- Location of Alwine
- Alwine Alwine
- Coordinates: 51°35′N 13°26′E﻿ / ﻿51.583°N 13.433°E
- Country: Germany
- State: Brandenburg
- District: Elbe-Elster
- Town: Uebigau-Wahrenbrück
- Elevation: 85 m (279 ft)

Population (2017)
- • Total: ca. 20
- Time zone: UTC+01:00 (CET)
- • Summer (DST): UTC+02:00 (CEST)
- Vehicle registration: EE
- Website: dorf-alwine.business.site

= Alwine (Uebigau-Wahrenbrück) =

Alwine is a small settlement in the marshy flat countryside to the east of Leipzig and roughly 120 km (75 miles) south of Berlin. Administratively it is treated as part of the Domsdorf quarter of the rural Uebigau-Wahrenbrück municipality in the state of Brandenburg.

==Overview==
Alwine is located on the west side of the L65 (local road) and has approximately 20 inhabitants (2017). It comprises five semi-detached houses, one detached family house, one detached double family house, two multi-family houses and several outbuildings, sheds and garages. Its origins date back to the nineteenth century when some of the factory buildings created for the nearby brown-coal mine began, little by little, to be adapted for residential use. The name "Alwine" is thought to have been the name of a wife or daughter of a mine owner/director from the middle part of the nineteenth century.

After the changes which led, in 1990, to German reunification, brown-coal operations in the area quickly came to an end. There being no alternative sources of employment in the area, people drifted away. The entire 1.6 hectare settlement was sold by auction on 9 December 2017 as a single plot for €140,000 - "a settlement with the character of a village" as it is described in the auctioneer's brochure.

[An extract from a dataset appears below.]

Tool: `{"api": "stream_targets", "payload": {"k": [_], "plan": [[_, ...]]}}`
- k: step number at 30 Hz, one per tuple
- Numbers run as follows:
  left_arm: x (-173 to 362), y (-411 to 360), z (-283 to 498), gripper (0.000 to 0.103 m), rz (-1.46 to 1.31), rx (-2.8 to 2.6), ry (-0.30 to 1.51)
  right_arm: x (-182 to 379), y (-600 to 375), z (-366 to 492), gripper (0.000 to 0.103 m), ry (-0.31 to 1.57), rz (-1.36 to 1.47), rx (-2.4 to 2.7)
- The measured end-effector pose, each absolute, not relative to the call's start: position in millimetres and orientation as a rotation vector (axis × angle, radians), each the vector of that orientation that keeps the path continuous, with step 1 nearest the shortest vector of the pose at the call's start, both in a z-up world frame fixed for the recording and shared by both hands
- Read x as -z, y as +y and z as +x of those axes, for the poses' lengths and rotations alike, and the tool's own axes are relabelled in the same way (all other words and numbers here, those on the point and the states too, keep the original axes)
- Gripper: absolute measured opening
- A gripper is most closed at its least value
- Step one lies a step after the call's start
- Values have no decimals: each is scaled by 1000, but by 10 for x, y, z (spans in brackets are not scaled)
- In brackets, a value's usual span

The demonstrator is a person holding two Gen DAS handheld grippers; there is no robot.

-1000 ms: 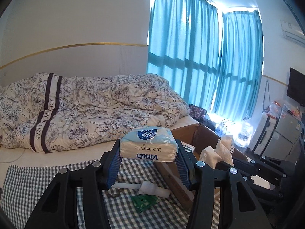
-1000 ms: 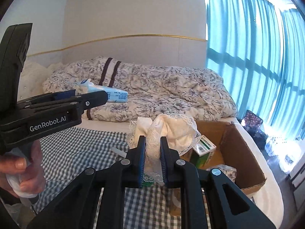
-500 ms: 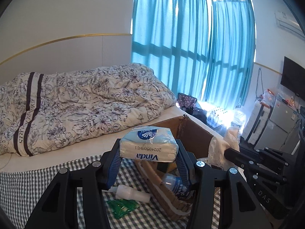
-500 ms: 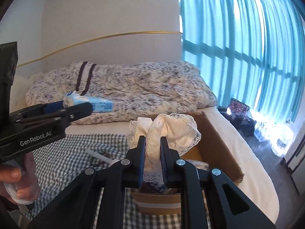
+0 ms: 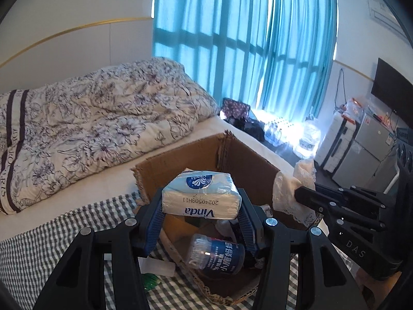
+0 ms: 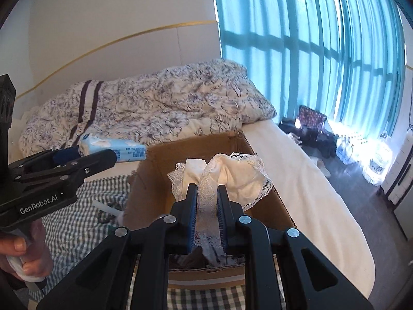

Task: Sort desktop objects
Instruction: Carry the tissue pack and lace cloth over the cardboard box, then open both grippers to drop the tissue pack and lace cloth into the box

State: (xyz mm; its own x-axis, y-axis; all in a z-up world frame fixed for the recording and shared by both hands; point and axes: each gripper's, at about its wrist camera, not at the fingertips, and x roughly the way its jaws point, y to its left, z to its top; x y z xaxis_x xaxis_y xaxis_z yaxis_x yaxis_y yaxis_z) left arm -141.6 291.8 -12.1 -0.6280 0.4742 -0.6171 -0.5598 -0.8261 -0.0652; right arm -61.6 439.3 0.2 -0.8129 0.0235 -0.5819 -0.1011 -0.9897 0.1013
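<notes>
The carrying step appears to be in hand: a Vinda tissue pack [image 5: 201,196] is clamped between the blue pads of the left tool [image 5: 201,222], and a cream lace cloth [image 6: 232,178] is pinched in the nearly closed right tool [image 6: 207,206], both held over the open cardboard box [image 5: 247,155] that stands on the checked cloth [image 5: 38,237] by the bed [image 6: 296,180]. The next move is judged to call for lowering each item into the box, where a water bottle [image 5: 216,255] is already seen, and then parting the jaws so that neither catches on the rim.
</notes>
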Motion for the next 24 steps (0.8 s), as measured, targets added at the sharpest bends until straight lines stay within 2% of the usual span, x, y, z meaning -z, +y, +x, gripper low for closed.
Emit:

After the mine closed two brothers had purchased the site in 2001 and there was talk of investing in the settlement to benefit from its inherent village charms, but since then one of the two brothers has died. Significant investment never materialised and the estimated rental income from the village is thought to have slipped to a little over 50% of the level envisaged in the original purchase contract.